Cuatro cirios blancos alumbraban su propio lloro blanco. En la última habitación, iba a la muerte.
Era toda blanco. Sus vestidos estaban preñados de suaves tiesuras, y ángulos y ondulaciones vaporosas, vacías, mortaja en blanco trajeada de blanco. El velo sagrado colgábale del pico en espumoso oleaje blanco que cubriera las laderas de sus sentidos y la falda de su cabellera, explayándose en el valle de la emoción —su pecho blanco. Su rostro, en quietud blanca, es el clímax de la emoción de la vida; muerte—.
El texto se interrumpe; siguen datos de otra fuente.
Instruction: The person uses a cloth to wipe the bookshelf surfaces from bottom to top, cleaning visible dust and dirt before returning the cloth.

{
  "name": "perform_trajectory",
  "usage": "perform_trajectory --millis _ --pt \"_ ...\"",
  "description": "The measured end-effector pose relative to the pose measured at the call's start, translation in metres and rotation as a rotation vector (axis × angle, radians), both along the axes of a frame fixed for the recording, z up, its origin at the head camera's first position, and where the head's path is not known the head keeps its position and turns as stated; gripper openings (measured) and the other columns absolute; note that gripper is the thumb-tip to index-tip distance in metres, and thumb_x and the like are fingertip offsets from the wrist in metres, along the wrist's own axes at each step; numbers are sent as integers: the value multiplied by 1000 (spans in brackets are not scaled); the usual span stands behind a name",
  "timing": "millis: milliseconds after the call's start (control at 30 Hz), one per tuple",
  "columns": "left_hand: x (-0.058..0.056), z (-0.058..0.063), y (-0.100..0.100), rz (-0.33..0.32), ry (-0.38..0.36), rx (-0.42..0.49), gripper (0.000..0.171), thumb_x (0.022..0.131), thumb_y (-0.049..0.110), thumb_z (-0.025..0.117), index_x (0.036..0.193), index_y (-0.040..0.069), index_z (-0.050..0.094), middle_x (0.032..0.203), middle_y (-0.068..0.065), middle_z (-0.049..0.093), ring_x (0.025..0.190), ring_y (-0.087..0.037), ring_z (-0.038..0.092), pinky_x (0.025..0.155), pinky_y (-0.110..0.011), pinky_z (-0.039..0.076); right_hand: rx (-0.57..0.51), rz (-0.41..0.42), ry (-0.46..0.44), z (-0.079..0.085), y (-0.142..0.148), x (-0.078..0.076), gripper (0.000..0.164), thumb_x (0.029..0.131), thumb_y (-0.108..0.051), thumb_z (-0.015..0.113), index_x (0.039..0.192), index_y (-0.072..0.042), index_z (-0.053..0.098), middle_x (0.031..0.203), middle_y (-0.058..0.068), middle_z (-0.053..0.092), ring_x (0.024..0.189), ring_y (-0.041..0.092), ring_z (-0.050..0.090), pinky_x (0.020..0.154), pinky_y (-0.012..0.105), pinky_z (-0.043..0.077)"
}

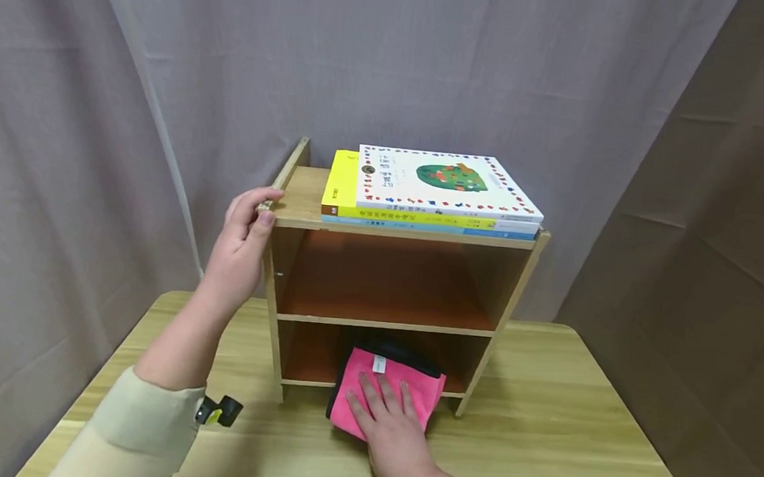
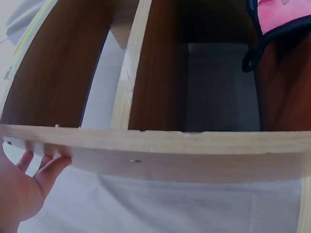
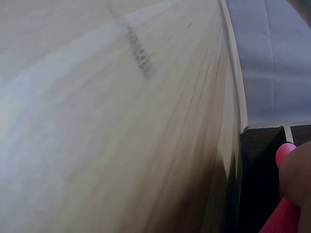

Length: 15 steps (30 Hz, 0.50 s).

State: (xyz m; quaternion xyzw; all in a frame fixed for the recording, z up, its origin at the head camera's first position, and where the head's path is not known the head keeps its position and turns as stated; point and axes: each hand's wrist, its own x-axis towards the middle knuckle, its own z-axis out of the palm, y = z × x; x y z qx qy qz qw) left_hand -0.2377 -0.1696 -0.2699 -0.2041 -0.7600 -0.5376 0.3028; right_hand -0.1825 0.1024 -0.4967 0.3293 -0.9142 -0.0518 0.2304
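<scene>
A small wooden bookshelf (image 1: pixel 385 324) stands on the table, its open front toward me. My left hand (image 1: pixel 241 240) grips its upper left corner, thumb at the front edge and fingers over the side. In the left wrist view, fingertips (image 2: pixel 56 170) lie against the outside of the side panel (image 2: pixel 194 162). My right hand (image 1: pixel 394 439) rests with spread, straight fingers on a pink cloth (image 1: pixel 421 389) with black edging and a white tag. The cloth sticks out of the bottom compartment over its front edge. A black loop on it shows in the left wrist view.
Several books (image 1: pixel 452 184) lie stacked on the shelf's top, a white one uppermost above yellow and blue ones. The middle compartment (image 1: pixel 389 276) has a reddish-brown board. The wooden table (image 1: pixel 556 413) extends to both sides; grey curtains (image 1: pixel 434 65) hang behind.
</scene>
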Motion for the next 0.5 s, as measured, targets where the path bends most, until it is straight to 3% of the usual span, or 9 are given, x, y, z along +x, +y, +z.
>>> perform_trajectory --millis 233,500 --pt "-1 -6 -3 0 18 -2 34 108 27 41 138 14 51 143 -1 38 119 -11 41 99 -28 34 48 -13 -55 1 -6 4 70 84 -4 68 148 -24 47 157 10 33 141 36 35 108 62 32" --pt "-5 -3 -3 -13 59 3 32 107 21 42 136 13 53 141 -1 41 123 -10 39 100 -26 33 28 -7 -38 4 -12 1 68 85 -3 68 147 -24 49 157 9 35 140 35 36 108 61 32"
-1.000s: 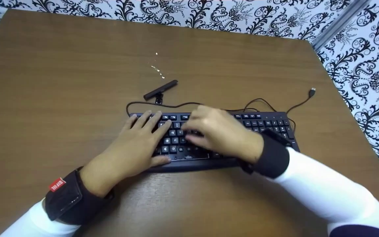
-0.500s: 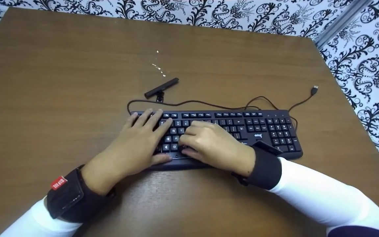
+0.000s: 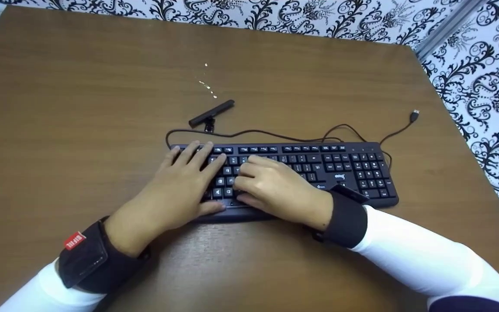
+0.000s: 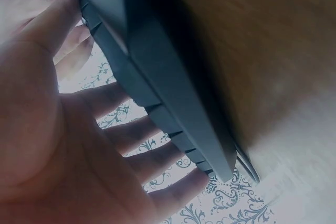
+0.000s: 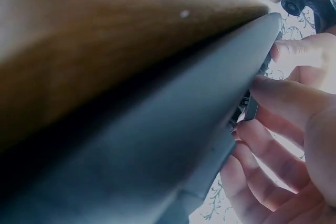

Era todo blanco, la muerte.
Debajo de la muerte un pedazo blanco de hielo enfriaba la frialdad, también blanca.
El hielo. El hielo. ¡El hielo! Es mi obsesión blanca: la vida, la muerte. Consumiendo su vida gota a gota, lágrima a lágrima, que rodeaba por su tersa piel, suave, acompasadamente. Volvía a ser lo que había sido: agua. Plagio vulgar de la vida y la muerte.
¡Qué magnífica muerte la del hielo!
Extraño. Extraño. Pero verídico. Fui hielo y moría a cada lágrima mas, no dejaba de ser yo. Yo que moría en la actividad de todos mismas, no dejaba de ser yo. Yo que moría en la actividad de todos mis sentidos creadores. Yo. Yo. Yo. Y yo hasta la última gota yo; creando con todo mi vigor; vida; produciendo la frialdad para llegar a lo frío muerte; volviendo, volviendo a mí mismo: nada.
Yo amo a la muerte, a la muerte en blanco como la del hielo creadora con todos sus sentidos hasta el instante mismo en que se cruza con la vida.